# Peer-graded Assignment:
## Segmenting and Clustering Neighborhoods in Toronto
### by: Jeffrey Dupree

This notebook will scrape neighborhood information from a Wikipedia page https://en.wikipedia.org/wiki/List_of_postal_codes_of_Canada:_M to create a dataframe consisting of the Postal Code, the Borough name, and the Neighborhood name.

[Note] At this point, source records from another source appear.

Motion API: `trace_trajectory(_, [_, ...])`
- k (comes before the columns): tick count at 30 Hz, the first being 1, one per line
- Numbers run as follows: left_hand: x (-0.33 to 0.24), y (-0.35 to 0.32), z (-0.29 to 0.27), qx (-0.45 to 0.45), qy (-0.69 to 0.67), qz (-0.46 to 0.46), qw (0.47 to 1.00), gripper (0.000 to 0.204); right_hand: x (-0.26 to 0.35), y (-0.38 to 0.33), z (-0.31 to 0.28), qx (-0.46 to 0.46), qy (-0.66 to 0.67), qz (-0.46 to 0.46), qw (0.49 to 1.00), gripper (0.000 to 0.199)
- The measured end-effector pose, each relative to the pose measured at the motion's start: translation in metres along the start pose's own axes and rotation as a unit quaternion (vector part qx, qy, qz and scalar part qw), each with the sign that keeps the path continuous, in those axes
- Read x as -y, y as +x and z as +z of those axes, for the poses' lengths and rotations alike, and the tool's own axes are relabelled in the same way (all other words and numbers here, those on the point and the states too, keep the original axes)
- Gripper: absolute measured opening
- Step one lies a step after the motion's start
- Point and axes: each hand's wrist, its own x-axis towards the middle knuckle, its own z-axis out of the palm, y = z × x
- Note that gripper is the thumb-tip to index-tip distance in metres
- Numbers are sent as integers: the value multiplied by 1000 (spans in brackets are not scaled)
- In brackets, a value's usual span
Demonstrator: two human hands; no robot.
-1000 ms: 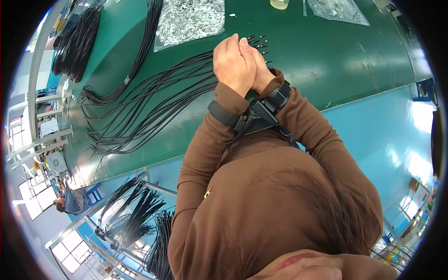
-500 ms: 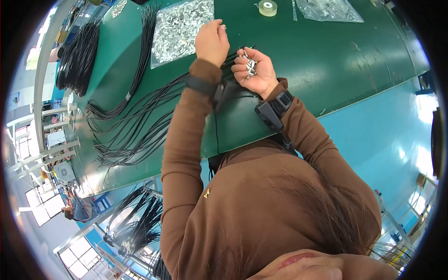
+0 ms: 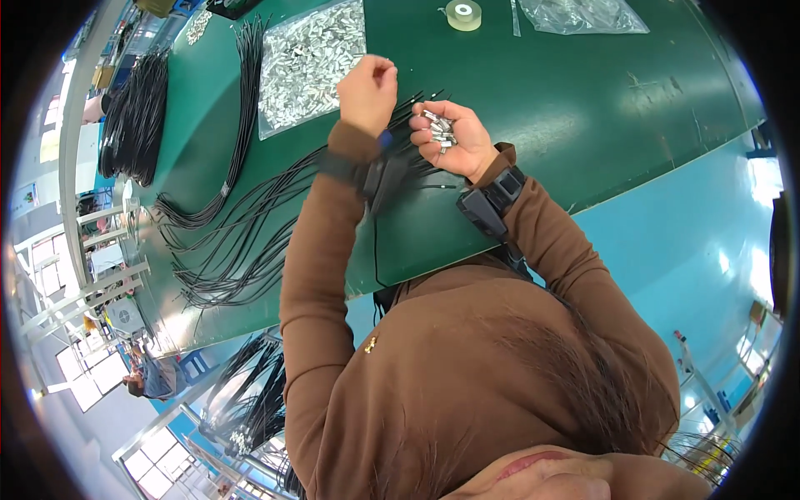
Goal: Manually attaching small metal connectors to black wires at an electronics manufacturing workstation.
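Observation:
My right hand (image 3: 457, 140) is cupped palm up around several small silver metal sleeves (image 3: 440, 130), its fingers curled over them. To its left, my left hand (image 3: 368, 93) hovers near the lower edge of a clear bag, thumb and fingers pressed together. Whatever may be between those fingertips is hidden. Thin black cables (image 3: 275, 185) fan out across the green table and pass below both hands. Beneath my right hand, one cable end (image 3: 443, 187) carries a silver tip. More cable ends (image 3: 427, 94) point up just beyond the right fingers.
The clear bag (image 3: 308, 67) full of silver sleeves lies on the green table (image 3: 583, 108). Bundled black cables (image 3: 242, 108) and a thick cable coil (image 3: 133, 117) lie leftward. A tape roll (image 3: 463, 15) and another plastic bag (image 3: 583, 15) sit at the far side.
The view has shifted slightly. My left hand has come a little nearer to me. The right hand still cups the sleeves and has moved slightly nearer, with its fingers curled as before.

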Motion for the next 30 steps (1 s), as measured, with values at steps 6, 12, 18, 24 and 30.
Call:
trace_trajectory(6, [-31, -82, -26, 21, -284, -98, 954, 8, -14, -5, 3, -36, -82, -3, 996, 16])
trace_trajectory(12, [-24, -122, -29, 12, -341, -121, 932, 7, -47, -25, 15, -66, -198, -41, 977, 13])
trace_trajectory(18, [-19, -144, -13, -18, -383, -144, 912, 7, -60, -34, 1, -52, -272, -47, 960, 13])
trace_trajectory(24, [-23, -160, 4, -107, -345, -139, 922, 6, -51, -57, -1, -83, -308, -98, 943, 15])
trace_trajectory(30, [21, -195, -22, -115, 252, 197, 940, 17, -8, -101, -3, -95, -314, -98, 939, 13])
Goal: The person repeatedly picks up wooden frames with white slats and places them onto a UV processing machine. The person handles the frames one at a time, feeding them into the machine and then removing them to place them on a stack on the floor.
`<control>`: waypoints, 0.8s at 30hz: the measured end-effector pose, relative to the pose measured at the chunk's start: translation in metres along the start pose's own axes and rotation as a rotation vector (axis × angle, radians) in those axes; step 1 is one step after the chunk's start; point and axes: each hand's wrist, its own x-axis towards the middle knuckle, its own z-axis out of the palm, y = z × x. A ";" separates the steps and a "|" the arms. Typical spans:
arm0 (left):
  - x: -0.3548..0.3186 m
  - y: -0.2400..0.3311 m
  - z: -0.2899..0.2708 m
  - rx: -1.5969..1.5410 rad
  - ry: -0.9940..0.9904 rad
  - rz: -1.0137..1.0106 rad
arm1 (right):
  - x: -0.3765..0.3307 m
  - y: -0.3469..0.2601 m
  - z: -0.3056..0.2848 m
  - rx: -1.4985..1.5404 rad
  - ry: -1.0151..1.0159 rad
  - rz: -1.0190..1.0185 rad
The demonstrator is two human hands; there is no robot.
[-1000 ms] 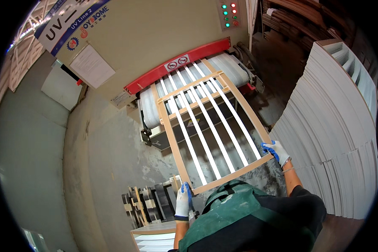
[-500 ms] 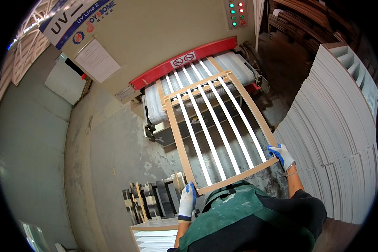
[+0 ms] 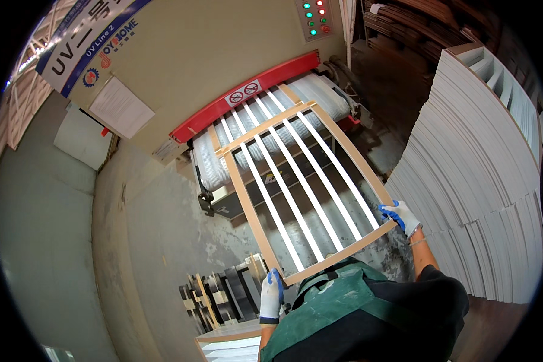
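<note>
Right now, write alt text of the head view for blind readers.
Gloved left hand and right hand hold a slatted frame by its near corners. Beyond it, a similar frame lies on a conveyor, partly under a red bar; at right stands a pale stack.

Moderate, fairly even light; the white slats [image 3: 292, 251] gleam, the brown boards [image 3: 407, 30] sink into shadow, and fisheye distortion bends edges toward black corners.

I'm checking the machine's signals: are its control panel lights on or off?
Several are on: the control panel shows bright green lights and red lights. Others look dim; I cannot tell whether those are lit.
</note>
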 end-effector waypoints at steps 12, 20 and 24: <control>0.008 0.039 -0.001 0.046 0.011 0.058 | 0.033 -0.008 0.000 0.185 -0.021 -0.006; 0.072 -0.007 -0.011 -0.088 0.033 -0.022 | 0.083 0.001 0.006 0.164 0.009 -0.012; 0.091 -0.037 -0.019 0.041 0.056 0.131 | 0.108 -0.005 0.017 0.166 -0.045 0.027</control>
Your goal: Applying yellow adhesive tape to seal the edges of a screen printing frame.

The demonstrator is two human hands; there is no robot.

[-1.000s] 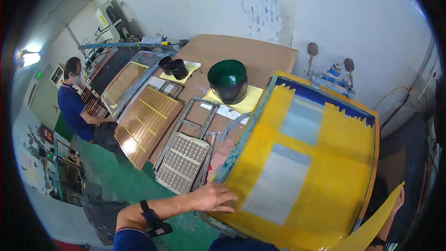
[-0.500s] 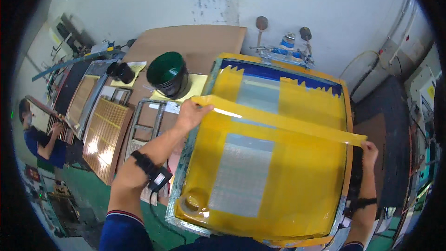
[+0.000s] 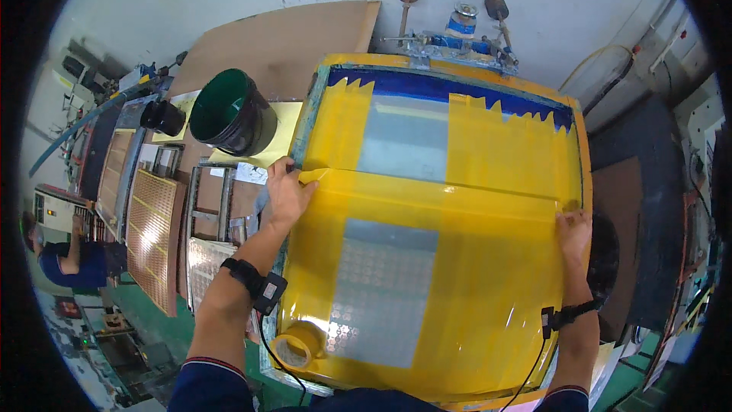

First, we install the necessary libraries.

In [1]:
# If you don't have these packages available, uncomment the appropriate lines below to install them.

#import sys
#!{sys.executable} -m pip install beautifulsoup4
#!{sys.executable} -m pip install lxml
#!{sys.executable} -m pip install requests

from bs4 import BeautifulSoup
import requests
import pandas as pd
import numpy as np

Next, we need to get the information from the Wikipedia page using `requests.get`.

In [2]:
source = requests.get('https://en.wikipedia.org/wiki/List_of_postal_codes_of_Canada:_M').text

Use the BeautifulSoup package to scrape the information from the Wikipedia page. I used the lxml parsing method, but you can use any you like.

In [3]:
soup = BeautifulSoup(source, 'lxml')

Find the table using `soup.find` from BeautifulSoup. Uncomment the second line to see the structure and content of the table. The tags are needed for the next steps.

In [4]:
table = soup.find('table')
#print(table.prettify())

Now a pandas dataframe needs to be created. This will require looping through the elements from the table and assigning the to a list. The list can then be made into a dataframe using `pd.DataFrame`. The columns will need header names. I manually assigned these instead of pulling them from the BeautifulSoup object `table`.

In [5]:
table_rows = table.find_all('tr')

res = []
for tr in table_rows:
    td = tr.find_all('td')
    row = [tr.text.strip() for tr in td if tr.text.strip()]
    if row:
        res.append(row)

# Label the columns.
df = pd.DataFrame(res, columns=['PostalCode','Borough','Neighborhood'])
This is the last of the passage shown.